It’s true that sometimes a sound or a scent can transport us undeniably back to a particular place. I have only to smell freshly cut grass, and I am back in my grammar school classroom, daydreaming through a French lesson accompanied by the sound of the mowers going up and down the cricket pitch. That aroma grounds me firmly in a precise slice of my life.
In other cases, the opposite holds good, and a sound can overcome the limitations of place and time to inspire us and enthral us wherever we are. It can link us to generations past, to other places and other cultures than our own, like a time capsule propelled by the reverberations.

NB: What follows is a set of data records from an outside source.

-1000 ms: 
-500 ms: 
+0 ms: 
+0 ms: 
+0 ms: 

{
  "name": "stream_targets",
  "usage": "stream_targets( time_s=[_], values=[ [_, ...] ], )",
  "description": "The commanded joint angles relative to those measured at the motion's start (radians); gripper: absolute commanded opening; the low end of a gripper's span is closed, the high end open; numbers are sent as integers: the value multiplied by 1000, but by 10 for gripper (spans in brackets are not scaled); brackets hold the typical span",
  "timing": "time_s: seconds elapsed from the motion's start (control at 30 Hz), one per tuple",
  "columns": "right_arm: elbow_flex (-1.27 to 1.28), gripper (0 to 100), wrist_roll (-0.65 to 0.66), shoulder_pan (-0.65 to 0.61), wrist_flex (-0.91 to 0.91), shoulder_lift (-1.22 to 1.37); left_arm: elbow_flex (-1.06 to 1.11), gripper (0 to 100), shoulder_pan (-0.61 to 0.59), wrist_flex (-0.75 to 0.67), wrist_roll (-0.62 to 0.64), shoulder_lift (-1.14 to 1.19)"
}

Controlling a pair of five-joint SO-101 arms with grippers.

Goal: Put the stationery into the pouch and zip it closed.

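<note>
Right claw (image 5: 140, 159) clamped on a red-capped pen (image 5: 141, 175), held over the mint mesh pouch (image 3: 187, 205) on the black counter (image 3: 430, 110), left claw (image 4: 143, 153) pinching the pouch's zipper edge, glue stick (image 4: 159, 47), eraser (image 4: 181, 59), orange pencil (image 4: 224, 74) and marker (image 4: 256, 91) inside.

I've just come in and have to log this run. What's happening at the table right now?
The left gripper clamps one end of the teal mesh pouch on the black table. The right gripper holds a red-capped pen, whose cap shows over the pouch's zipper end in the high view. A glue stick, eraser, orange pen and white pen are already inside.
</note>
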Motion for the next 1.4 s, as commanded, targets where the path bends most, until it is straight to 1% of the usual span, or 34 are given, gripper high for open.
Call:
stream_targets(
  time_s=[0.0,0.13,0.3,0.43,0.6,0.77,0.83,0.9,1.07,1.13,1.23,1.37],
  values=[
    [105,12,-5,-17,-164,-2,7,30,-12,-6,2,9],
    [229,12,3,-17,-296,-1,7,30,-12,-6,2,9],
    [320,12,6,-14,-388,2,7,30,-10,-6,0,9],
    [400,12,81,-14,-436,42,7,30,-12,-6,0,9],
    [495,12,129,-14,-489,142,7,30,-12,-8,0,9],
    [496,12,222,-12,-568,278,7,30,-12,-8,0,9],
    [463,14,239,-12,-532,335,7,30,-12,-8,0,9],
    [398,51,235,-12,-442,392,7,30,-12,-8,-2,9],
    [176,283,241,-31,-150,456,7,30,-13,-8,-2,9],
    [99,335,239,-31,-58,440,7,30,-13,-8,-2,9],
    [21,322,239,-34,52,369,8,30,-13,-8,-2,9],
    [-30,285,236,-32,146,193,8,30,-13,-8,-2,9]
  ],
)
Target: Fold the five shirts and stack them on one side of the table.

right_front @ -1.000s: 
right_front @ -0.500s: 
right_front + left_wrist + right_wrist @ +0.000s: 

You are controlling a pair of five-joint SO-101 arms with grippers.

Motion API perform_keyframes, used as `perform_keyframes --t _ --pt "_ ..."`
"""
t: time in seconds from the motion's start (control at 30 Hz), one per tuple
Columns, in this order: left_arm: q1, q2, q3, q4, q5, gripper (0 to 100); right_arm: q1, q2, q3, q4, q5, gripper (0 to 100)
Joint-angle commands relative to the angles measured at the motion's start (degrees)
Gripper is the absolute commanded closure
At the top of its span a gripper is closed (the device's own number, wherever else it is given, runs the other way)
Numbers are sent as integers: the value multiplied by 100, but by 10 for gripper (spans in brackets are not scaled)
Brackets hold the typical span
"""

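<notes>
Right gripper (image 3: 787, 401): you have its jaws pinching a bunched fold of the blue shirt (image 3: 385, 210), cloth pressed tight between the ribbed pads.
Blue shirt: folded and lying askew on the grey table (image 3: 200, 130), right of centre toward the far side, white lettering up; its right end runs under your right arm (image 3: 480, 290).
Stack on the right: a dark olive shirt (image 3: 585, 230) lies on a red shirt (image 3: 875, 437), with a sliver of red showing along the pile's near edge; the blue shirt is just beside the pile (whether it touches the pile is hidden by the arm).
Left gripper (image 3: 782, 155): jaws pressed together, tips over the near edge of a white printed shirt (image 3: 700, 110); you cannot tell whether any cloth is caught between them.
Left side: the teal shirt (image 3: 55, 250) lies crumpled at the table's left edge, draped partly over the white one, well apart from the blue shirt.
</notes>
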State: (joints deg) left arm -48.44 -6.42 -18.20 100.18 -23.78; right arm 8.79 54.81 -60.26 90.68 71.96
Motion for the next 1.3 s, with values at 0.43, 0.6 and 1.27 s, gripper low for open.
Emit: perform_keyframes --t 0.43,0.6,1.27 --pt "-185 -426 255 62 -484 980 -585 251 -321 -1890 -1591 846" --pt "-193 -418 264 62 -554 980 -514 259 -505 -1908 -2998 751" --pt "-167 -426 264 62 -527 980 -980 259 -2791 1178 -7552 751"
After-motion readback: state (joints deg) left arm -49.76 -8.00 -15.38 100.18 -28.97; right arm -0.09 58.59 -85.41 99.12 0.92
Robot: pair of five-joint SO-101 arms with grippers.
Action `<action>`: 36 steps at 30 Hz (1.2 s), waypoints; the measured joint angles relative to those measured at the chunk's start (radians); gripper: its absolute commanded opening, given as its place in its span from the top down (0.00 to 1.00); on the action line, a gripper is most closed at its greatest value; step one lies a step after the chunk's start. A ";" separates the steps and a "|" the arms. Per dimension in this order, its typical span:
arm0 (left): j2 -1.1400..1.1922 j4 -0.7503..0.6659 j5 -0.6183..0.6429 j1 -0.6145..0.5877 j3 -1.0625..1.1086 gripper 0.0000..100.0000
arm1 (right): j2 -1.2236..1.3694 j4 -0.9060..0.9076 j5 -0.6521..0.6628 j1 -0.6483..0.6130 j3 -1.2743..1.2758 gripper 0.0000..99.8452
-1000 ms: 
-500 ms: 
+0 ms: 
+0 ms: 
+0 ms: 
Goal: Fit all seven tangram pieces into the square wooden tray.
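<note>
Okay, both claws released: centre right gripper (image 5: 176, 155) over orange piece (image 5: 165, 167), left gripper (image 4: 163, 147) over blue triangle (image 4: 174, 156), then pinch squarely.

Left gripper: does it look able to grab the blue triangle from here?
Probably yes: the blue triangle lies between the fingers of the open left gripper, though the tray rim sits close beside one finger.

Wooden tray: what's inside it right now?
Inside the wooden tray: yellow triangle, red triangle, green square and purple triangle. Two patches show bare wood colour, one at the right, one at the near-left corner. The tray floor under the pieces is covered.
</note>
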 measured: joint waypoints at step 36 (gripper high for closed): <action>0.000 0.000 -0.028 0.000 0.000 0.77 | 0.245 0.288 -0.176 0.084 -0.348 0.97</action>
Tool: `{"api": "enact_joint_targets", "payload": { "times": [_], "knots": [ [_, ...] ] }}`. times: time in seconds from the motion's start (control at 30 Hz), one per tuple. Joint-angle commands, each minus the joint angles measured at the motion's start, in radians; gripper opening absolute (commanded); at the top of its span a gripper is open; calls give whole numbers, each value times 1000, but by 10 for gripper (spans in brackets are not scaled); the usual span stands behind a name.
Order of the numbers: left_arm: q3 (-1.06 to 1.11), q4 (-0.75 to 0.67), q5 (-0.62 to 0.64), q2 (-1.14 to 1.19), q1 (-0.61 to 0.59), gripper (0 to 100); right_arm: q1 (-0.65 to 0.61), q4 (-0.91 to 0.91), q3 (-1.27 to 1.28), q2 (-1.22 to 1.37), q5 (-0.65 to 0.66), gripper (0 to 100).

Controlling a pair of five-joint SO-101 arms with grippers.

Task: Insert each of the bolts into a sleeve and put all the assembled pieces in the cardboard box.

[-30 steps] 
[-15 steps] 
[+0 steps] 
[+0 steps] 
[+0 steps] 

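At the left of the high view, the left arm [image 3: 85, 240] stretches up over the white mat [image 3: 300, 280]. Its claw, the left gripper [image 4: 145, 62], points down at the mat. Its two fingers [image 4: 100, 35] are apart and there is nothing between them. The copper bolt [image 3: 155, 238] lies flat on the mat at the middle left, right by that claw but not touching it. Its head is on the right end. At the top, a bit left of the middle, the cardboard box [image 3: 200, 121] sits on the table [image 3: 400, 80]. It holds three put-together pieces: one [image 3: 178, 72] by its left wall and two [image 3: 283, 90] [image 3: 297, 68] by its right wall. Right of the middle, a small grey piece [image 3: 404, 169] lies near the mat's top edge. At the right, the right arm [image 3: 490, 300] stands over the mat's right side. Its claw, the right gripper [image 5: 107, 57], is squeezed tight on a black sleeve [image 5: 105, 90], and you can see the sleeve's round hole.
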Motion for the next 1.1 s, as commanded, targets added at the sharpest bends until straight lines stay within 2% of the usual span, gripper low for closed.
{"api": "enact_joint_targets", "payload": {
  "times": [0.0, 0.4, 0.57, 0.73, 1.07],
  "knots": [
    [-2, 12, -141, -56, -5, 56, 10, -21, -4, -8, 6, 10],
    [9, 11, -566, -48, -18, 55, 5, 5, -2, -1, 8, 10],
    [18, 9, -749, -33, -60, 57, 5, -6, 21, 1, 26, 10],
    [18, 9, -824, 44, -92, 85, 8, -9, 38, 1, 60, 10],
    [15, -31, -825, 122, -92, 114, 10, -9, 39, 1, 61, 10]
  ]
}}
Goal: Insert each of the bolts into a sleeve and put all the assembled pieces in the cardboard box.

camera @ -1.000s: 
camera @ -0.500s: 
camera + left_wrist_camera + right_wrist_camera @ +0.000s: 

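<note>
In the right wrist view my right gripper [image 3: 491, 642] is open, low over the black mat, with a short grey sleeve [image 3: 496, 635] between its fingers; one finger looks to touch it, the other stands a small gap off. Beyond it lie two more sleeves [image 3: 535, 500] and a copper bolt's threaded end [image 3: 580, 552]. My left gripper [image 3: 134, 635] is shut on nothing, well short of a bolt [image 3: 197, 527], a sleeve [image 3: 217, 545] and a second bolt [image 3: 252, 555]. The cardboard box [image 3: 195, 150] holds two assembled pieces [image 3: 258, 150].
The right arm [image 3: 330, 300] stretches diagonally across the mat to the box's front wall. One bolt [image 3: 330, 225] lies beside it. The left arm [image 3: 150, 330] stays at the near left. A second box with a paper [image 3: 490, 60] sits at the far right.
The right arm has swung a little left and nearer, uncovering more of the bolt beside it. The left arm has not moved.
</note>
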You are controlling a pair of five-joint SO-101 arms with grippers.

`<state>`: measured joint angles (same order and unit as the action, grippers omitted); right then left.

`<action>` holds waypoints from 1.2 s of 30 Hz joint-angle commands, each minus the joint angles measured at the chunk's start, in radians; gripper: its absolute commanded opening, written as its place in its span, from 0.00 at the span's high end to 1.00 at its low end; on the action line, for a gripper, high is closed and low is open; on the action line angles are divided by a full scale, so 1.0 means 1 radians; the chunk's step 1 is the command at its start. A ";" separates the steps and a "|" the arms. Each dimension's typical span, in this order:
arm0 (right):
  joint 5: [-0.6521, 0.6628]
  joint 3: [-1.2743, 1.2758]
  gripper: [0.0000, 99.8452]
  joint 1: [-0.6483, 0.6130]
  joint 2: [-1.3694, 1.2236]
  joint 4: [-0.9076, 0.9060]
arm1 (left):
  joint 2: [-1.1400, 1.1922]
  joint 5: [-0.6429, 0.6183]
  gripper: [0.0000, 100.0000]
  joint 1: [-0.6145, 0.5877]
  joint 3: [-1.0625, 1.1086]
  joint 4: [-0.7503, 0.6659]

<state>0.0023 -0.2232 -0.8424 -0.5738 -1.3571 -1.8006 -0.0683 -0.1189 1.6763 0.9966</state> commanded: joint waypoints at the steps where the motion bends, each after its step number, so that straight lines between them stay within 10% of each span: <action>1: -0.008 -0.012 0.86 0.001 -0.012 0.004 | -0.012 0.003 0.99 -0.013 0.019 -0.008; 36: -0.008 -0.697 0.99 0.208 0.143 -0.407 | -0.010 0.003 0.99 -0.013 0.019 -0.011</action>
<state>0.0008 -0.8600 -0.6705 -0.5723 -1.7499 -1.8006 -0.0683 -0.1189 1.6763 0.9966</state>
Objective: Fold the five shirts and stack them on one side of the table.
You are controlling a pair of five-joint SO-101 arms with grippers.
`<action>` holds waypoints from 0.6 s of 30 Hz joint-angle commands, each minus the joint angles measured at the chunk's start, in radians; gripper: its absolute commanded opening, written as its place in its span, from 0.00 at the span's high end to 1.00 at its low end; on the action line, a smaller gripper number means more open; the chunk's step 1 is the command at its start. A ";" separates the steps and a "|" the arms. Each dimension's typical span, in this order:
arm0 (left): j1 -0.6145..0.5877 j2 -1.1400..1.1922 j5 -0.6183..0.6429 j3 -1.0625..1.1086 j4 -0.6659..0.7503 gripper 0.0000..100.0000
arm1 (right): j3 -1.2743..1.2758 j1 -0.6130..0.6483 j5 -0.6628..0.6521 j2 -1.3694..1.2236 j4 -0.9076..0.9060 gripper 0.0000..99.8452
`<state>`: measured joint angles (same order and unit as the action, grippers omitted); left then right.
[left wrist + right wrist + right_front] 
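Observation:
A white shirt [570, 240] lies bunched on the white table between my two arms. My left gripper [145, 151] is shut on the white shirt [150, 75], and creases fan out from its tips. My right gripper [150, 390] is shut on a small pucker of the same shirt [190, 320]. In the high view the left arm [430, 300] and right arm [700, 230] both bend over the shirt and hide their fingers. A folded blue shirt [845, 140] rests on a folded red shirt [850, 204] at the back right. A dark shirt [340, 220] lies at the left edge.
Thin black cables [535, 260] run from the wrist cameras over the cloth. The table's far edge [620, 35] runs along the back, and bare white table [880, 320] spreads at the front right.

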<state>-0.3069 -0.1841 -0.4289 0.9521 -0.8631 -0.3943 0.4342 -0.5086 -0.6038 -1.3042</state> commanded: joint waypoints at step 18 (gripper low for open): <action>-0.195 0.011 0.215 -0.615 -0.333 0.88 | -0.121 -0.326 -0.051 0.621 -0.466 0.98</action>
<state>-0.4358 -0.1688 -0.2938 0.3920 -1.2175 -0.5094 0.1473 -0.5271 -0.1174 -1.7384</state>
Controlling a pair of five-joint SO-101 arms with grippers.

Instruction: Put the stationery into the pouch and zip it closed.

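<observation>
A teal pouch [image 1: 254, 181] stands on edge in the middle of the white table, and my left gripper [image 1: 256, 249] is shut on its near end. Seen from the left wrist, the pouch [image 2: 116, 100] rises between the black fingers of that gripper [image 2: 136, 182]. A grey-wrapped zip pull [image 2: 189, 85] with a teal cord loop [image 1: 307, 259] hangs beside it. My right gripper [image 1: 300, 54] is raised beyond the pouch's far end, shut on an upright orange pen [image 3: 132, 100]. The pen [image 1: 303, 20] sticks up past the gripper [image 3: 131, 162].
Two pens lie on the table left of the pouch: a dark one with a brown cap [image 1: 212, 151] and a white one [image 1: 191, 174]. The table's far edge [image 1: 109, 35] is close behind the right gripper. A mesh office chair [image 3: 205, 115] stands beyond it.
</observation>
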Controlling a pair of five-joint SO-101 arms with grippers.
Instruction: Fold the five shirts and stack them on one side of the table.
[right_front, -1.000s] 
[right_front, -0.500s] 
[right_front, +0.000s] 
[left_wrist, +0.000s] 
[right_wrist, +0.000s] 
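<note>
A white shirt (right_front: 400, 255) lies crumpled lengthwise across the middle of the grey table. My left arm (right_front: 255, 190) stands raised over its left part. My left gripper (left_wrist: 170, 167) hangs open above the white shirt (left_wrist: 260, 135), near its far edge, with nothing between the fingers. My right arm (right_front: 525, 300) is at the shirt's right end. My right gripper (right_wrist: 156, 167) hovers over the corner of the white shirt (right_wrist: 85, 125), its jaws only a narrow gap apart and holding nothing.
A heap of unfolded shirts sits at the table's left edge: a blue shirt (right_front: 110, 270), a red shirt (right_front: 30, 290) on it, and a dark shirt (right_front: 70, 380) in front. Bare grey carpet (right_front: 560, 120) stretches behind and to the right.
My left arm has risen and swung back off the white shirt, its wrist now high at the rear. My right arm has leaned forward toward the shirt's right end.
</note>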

Recently I went to the Perth Concert Hall to hear a performance of Beethoven’s Ninth Symphony. Reading the programme notes before the concert began, I discovered that the work had been premiered in 1824, five years before the settlement of the Swan River by Europeans. Obviously the world in which Beethoven lived and worked was very different to the world I know.
What would he think, I wondered, if he could see the audience sitting here in the auditorium? The work was premiered in the Theater am Kärnertor, a beautiful and fanciful building in Vienna. Also known as the Imperial and Royal Court Theater of Vienna, it was far removed from the concrete Brutalist style of the Perth Concert Hall. But, almost two hundred years after the premier, the symphony is still being played to appreciative audiences worldwide. Some Beethoven aficionados believe the Ninth to be his best work, others would say it is the greatest piece of music ever written, which is a very bold statement.
If Beethoven had lived in our era, what would he have been able to achieve with the benefit of technology? What sort of music might he have written? With modern medicine, he might not have lost his hearing, might have lived longer (he died in 1827 at the age of 57). Could he have gone on to write even greater music, or would the Ninth Symphony have remained the pinnacle of his achievement?
Suddenly, and for no apparent reason, the hall goes quiet. The lights dim, and the audience applauds as the conductor walks out onto the stage. I settle back in my seat, ready to enjoy the performance, and happy to be in this time, in this place.